Credit is like a key. If you have good credit, then you can unlock more of society’s doors than someone with bad or no credit. Credit plays such an important role in our lives that Congress created an entire system to ensure that your credit is reported correctly. The Fair Credit Reporting Act (FCRA) ensures that compawnies who run and report your credit (i.e., Equifax, Experian, TransUnion) and companies who provide information to consumer reporting agencies such as credit card companies, auto finance companies, bank collection agencies, etc., do not harm you with false information. Broadly speaking, the agencies or companies who report your credit information must correct or delete inaccurate, incomplete, or unverifiable information, nor can they report outdated negative information.
On a more personal level, the FCRA provides seven consumer rights:
1. You have the right to know what is in your credit file.
2. You have the right to know what, if any, of your file has been used against you.
3. You have the right to ask for your credit score.
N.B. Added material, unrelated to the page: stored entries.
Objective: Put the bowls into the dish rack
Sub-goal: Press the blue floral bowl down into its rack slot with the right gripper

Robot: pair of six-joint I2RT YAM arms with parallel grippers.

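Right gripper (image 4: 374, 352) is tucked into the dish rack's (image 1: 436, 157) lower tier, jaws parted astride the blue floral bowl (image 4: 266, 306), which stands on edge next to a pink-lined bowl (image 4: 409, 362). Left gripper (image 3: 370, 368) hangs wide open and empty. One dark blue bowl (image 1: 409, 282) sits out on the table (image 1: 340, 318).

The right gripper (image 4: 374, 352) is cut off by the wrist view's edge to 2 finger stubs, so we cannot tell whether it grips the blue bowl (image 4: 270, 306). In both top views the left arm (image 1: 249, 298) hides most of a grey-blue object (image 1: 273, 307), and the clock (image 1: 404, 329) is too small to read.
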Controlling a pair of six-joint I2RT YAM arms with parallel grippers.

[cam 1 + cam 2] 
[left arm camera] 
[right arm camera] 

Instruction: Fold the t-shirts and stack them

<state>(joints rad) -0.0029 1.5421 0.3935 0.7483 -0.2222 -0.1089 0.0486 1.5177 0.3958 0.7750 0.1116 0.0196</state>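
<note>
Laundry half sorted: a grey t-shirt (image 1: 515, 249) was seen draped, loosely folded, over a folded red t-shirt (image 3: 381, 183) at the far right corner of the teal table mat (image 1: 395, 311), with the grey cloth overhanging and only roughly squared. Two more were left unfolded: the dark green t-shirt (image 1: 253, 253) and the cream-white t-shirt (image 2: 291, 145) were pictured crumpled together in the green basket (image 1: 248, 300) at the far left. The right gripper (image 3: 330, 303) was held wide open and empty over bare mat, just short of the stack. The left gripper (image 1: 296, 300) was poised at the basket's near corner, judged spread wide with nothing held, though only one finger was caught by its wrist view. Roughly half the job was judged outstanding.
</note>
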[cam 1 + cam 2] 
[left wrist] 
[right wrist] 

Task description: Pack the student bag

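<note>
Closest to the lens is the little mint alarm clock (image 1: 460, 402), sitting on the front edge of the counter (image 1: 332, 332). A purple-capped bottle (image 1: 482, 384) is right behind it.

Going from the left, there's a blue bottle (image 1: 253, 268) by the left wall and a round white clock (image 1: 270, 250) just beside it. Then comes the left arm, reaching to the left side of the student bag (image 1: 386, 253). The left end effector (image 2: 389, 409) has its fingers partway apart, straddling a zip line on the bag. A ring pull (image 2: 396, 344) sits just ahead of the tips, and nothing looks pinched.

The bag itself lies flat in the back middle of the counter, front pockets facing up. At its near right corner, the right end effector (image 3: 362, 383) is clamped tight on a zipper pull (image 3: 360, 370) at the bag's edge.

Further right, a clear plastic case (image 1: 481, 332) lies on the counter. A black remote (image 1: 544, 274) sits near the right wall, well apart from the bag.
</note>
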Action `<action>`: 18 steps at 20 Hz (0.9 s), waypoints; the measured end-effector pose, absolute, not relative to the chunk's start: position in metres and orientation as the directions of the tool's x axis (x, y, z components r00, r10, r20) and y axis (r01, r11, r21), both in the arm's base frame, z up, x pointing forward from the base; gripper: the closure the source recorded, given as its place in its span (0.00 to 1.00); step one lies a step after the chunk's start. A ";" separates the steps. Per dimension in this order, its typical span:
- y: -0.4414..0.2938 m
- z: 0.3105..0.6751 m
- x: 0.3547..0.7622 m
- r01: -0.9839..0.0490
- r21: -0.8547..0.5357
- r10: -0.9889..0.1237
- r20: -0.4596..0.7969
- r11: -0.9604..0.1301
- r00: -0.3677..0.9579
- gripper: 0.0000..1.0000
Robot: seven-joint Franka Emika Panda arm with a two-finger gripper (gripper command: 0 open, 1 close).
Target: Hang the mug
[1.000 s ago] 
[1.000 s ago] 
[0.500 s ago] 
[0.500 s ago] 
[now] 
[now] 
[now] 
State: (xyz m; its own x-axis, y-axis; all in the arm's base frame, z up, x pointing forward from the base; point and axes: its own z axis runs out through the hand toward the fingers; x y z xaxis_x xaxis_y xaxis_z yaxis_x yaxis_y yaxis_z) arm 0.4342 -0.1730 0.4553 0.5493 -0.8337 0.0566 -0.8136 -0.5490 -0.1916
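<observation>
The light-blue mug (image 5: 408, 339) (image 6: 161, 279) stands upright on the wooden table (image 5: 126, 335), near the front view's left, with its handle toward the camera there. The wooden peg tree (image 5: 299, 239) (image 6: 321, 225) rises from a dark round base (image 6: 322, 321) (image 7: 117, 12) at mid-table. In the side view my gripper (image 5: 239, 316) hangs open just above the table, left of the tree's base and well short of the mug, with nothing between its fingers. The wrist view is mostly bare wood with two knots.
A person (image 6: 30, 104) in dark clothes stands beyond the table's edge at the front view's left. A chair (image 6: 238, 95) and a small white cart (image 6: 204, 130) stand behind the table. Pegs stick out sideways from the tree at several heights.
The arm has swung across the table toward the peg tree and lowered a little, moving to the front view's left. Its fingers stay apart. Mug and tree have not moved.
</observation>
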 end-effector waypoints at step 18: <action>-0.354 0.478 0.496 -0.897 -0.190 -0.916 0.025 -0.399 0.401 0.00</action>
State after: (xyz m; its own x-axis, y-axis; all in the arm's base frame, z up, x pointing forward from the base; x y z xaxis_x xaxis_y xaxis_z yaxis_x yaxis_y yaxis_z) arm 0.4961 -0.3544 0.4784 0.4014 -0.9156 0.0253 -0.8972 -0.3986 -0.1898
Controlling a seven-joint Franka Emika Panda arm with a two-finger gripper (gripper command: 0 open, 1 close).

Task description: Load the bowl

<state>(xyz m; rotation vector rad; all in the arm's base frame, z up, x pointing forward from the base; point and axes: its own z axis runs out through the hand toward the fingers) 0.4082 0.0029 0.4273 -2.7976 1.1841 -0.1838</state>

4. You have the right to challenge inaccurate or incomplete information.
5. You have the right to “prescreen” offers of credit and insurance you receive as a result of information in your file.
6. You have the right to limit access to your file and obtain a security freeze.
7. You have the right to prevent your employer from accessing your credit report.
If your rights are violated, you can seek damages for FCRA violations. The FCRA distinguishes between negligent and willful violations. If someone negligently violates the FCRA, then a consumer victim can recover their actual damages and attorneys’ fees. Conversely, willful violations allow a consumer victim to recover between $100 and $1000 dollars in actual damages, attorneys’ fees, and, if allowed by the court, punitive damages.
Your credit is important and it is protected by Federal Law. If you are having issues with your credit report or have received notification indicating that you were being rejected based on a consumer report that contained inaccurate information, it is important to know your rights and to consider seeking the advice of an experienced consumer protection attorney.